▶ REQUIREMENT: Set out the records again, keeping every word as it is.
━━━ ENTRIES PROVIDED
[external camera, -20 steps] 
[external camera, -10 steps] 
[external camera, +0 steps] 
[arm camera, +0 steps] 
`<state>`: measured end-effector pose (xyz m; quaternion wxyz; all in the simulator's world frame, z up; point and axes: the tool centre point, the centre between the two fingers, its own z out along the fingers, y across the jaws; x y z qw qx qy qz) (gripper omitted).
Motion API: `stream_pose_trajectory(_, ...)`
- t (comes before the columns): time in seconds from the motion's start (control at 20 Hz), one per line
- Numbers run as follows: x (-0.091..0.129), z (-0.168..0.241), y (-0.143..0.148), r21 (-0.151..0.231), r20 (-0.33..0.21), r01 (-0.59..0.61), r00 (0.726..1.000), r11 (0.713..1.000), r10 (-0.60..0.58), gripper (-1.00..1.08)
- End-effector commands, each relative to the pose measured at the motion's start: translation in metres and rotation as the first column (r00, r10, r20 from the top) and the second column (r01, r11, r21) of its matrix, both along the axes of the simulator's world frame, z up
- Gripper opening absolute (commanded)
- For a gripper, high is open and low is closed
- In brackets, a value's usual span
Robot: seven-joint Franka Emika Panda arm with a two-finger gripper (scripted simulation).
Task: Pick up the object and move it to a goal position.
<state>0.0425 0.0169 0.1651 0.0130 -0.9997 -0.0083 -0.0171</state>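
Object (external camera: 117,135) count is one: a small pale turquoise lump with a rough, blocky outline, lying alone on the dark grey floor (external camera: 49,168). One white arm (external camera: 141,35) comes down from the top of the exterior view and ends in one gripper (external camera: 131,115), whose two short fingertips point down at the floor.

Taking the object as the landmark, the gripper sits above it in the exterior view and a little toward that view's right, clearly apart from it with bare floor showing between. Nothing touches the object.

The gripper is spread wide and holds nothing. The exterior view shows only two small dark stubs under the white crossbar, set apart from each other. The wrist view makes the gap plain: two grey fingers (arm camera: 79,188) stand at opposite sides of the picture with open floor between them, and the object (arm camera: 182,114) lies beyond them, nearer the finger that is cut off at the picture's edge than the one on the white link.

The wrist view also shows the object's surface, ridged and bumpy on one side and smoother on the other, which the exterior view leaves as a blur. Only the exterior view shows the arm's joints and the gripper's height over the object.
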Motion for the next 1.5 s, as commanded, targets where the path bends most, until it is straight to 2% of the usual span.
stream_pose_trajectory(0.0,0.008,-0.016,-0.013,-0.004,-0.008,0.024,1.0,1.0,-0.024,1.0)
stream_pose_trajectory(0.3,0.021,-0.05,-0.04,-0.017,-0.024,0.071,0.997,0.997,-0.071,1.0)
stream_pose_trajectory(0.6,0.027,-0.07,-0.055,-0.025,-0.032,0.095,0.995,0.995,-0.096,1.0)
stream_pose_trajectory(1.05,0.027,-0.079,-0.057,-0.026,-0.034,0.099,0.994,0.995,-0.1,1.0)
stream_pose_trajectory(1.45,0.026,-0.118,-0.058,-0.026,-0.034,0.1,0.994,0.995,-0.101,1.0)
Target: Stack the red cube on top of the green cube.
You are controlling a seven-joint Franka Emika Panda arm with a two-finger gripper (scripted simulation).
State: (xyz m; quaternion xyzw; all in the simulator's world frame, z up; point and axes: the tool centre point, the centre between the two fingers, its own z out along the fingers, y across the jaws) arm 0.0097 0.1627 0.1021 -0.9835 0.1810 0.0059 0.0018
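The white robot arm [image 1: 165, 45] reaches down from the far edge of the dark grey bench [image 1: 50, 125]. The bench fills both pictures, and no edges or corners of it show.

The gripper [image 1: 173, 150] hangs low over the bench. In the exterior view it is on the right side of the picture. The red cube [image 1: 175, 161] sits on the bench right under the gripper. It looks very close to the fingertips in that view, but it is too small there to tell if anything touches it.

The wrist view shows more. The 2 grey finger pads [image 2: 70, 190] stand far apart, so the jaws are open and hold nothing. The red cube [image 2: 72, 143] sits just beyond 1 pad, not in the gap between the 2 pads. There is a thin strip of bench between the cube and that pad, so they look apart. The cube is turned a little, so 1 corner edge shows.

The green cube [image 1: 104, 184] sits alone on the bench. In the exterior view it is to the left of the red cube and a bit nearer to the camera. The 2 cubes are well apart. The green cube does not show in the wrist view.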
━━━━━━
▶ PROBLEM SOLUTION:
[external camera, -20 steps] 
[external camera, -10 steps] 
[external camera, +0 steps] 
[arm camera, +0 steps] 
`<state>`: measured end-effector pose (xyz m; quaternion wxyz; all in the simulator's world frame, z up; point and axes: the tool centre point, the centre between the two fingers, its own z out along the fingers, y across the jaws; x y z qw qx qy qz) (gripper omitted).
Motion API: `stream_pose_trajectory(_, ...)`
- t (comes before the columns): time in seconds from the motion's start (control at 20 Hz), one per line
- Numbers run as follows: x (-0.091..0.129), z (-0.168..0.241), y (-0.143..0.148), r21 (-0.151..0.231), r20 (-0.33..0.21), r01 (-0.59..0.61), r00 (0.726..1.000), r11 (0.713..1.000), r10 (-0.60..0.58), gripper (-1.00..1.08)
- End-effector commands, each relative to the pose measured at the motion's start: translation in metres and rotation as the first column (r00, r10, r20 from the top) and the second column (r01, r11, r21) of its matrix, both along the axes of the simulator's world frame, z up
- Gripper opening absolute (commanded)
- For a gripper, high is open and low is closed
- In brackets, a value's usual span
Robot: seven-joint Franka Emika Panda arm with a two-finger gripper (scripted simulation).
Task: Pick up the object and move it to a goal position.
<state>0.0425 0.0169 0.1651 0.0130 -0.9997 -0.0083 -0.0171</state>
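Object (external camera: 117,135) count is one: a small pale turquoise lump with a rough, blocky outline, lying alone on the dark grey floor (external camera: 49,168). One white arm (external camera: 141,35) comes down from the top of the exterior view and ends in one gripper (external camera: 131,115), whose two short fingertips point down at the floor.

Taking the object as the landmark, the gripper sits above it in the exterior view and a little toward that view's right, clearly apart from it with bare floor showing between. Nothing touches the object.

The gripper is spread wide and holds nothing. The exterior view shows only two small dark stubs under the white crossbar, set apart from each other. The wrist view makes the gap plain: two grey fingers (arm camera: 79,188) stand at opposite sides of the picture with open floor between them, and the object (arm camera: 182,114) lies beyond them, nearer the finger that is cut off at the picture's edge than the one on the white link.

The wrist view also shows the object's surface, ridged and bumpy on one side and smoother on the other, which the exterior view leaves as a blur. Only the exterior view shows the arm's joints and the gripper's height over the object.
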Motion for the next 1.5 s, as commanded, targets where the path bends most, until it is straight to 2% of the usual span.
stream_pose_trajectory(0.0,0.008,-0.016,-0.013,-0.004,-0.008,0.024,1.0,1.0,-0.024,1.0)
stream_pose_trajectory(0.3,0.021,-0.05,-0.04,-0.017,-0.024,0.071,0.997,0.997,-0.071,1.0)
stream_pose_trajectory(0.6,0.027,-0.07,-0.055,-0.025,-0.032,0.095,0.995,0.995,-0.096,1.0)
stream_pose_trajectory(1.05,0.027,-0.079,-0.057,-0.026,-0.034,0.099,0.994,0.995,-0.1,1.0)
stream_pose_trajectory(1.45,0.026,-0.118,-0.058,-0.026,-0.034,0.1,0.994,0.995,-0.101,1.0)
Target: Stack the red cube on top of the green cube.
You are controlling a seven-joint Franka Emika Panda arm with a two-finger gripper (scripted simulation).
State: (xyz m; quaternion xyzw; all in the simulator's world frame, z up; point and axes: the tool centre point, the centre between the two fingers, its own z out along the fingers, y across the jaws) arm 0.0097 0.1627 0.1021 -0.9835 0.1810 0.0059 0.0018
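The white robot arm [image 1: 165, 45] reaches down from the far edge of the dark grey bench [image 1: 50, 125]. The bench fills both pictures, and no edges or corners of it show.

The gripper [image 1: 173, 150] hangs low over the bench. In the exterior view it is on the right side of the picture. The red cube [image 1: 175, 161] sits on the bench right under the gripper. It looks very close to the fingertips in that view, but it is too small there to tell if anything touches it.

The wrist view shows more. The 2 grey finger pads [image 2: 70, 190] stand far apart, so the jaws are open and hold nothing. The red cube [image 2: 72, 143] sits just beyond 1 pad, not in the gap between the 2 pads. There is a thin strip of bench between the cube and that pad, so they look apart. The cube is turned a little, so 1 corner edge shows.

The green cube [image 1: 104, 184] sits alone on the bench. In the exterior view it is to the left of the red cube and a bit nearer to the camera. The 2 cubes are well apart. The green cube does not show in the wrist view.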

The output above is complete as it stands.